Copy, exactly and without additions, every line in the records below from the one holding "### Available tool" through the one holding "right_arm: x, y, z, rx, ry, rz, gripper", both ends included.

- [Given records]
------------------------------
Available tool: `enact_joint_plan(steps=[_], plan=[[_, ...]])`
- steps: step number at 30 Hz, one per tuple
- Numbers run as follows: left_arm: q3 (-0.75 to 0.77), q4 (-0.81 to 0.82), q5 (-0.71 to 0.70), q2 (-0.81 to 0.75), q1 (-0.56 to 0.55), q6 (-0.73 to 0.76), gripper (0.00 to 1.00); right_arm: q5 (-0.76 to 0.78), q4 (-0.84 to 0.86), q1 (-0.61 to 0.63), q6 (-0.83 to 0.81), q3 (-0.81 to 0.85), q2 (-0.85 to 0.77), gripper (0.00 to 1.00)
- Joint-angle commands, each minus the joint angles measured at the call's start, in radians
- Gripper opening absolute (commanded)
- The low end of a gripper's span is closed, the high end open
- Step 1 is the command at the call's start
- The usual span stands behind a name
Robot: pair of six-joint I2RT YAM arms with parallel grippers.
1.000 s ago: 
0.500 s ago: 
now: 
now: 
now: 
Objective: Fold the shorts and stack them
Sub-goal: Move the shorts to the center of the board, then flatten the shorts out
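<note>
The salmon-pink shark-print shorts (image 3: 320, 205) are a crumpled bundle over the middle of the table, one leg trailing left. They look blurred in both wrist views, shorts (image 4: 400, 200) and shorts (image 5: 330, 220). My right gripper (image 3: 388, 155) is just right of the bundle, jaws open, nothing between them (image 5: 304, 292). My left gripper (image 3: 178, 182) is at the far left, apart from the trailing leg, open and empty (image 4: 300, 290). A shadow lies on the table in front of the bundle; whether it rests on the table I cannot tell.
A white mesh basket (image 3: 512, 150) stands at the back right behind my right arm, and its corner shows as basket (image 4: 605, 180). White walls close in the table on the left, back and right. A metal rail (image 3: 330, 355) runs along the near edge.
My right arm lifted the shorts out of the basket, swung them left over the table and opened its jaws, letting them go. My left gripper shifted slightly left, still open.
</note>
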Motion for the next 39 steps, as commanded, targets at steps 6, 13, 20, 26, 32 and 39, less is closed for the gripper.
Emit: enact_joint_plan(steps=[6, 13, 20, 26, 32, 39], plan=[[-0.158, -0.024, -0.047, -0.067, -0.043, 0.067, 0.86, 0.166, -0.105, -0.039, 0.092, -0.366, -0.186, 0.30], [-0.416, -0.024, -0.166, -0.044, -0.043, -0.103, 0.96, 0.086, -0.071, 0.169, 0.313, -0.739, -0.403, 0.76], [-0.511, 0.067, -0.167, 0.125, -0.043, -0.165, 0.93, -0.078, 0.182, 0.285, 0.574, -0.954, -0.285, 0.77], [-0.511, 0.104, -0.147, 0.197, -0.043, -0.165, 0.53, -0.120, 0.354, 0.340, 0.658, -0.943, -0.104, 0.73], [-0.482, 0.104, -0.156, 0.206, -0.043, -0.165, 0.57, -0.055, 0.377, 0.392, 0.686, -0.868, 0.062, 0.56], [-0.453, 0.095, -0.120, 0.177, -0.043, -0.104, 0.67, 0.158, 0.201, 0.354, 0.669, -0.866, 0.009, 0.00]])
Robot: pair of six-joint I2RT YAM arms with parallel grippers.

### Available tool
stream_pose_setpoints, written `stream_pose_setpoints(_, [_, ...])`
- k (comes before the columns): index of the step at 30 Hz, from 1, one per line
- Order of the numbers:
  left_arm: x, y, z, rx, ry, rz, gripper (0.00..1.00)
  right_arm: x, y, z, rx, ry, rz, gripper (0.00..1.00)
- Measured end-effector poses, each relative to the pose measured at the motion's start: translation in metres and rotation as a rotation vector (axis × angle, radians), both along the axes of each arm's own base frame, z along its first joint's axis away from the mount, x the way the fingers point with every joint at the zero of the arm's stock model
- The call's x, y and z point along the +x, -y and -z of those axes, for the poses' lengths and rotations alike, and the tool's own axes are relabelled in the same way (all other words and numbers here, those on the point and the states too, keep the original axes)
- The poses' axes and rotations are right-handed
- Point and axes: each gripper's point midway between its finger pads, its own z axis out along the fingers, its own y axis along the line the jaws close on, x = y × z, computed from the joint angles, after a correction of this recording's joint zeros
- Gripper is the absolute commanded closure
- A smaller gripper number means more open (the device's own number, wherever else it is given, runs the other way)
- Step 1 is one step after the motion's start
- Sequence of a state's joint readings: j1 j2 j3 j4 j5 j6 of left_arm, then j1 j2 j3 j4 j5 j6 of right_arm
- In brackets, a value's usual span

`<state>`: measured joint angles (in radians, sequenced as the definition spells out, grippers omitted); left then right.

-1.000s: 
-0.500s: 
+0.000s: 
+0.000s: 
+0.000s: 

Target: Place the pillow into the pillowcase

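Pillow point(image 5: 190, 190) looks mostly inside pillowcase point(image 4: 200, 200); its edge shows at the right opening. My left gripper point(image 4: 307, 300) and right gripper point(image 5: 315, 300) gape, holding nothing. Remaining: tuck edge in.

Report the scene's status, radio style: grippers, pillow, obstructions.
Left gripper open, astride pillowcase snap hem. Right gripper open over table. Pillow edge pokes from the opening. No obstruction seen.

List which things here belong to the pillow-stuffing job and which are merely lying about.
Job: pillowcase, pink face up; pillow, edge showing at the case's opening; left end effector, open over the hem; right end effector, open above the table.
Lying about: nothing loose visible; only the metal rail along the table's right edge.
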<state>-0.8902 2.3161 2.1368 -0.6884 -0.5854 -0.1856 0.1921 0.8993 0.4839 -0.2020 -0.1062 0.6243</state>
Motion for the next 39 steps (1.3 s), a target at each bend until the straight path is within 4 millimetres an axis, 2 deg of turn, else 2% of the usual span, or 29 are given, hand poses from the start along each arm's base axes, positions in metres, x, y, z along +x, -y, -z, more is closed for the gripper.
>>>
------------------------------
- [Your solution]
### Available tool
stream_pose_setpoints, written `stream_pose_setpoints(_, [_, ...])`
- k (comes before the columns): index of the step at 30 Hz, from 1, one per line
- Order of the numbers:
  left_arm: x, y, z, rx, ry, rz, gripper (0.00..1.00)
  right_arm: x, y, z, rx, ry, rz, gripper (0.00..1.00)

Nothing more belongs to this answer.